**TASK INSTRUCTIONS**
Only the lines from the start of the data through the line with "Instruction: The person" belong in the copy. Restate them word for word, minus the pictures.

Segment Open

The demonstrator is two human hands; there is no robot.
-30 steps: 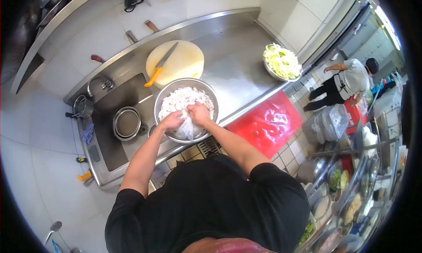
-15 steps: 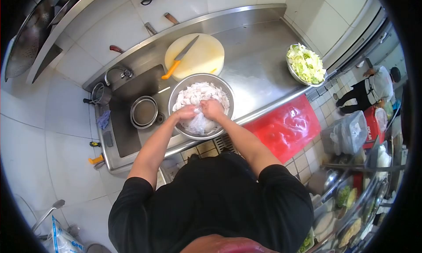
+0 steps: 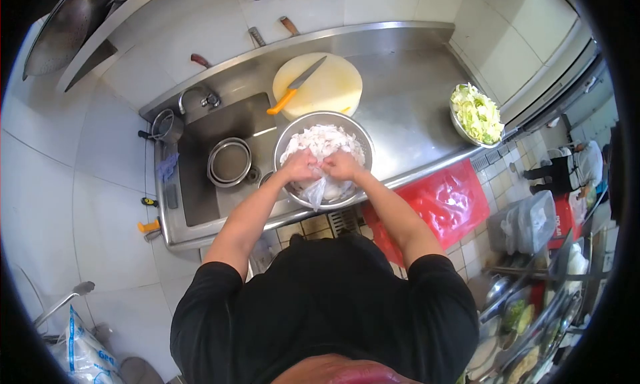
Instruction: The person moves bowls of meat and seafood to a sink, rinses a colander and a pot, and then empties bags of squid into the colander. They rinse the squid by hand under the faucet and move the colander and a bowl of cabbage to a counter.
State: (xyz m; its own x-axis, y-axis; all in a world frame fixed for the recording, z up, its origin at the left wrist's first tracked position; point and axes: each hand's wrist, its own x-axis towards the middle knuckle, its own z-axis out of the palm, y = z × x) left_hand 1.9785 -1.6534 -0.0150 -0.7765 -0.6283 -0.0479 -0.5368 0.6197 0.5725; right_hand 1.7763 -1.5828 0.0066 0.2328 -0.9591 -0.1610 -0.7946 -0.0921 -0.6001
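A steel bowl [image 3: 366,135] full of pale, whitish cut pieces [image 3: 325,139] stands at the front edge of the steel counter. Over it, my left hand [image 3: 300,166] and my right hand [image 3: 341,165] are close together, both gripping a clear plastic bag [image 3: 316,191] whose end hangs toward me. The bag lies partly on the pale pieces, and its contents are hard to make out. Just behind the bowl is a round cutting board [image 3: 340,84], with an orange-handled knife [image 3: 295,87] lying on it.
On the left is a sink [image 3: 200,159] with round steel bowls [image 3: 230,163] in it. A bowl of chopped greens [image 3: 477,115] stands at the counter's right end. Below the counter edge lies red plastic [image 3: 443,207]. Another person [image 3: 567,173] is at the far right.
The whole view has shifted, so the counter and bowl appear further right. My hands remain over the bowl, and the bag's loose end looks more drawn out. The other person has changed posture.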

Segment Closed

**SOLVED PROBLEM**
The demonstrator is two human hands; there is no robot.
-30 steps: 
-15 steps: 
+0 steps: 
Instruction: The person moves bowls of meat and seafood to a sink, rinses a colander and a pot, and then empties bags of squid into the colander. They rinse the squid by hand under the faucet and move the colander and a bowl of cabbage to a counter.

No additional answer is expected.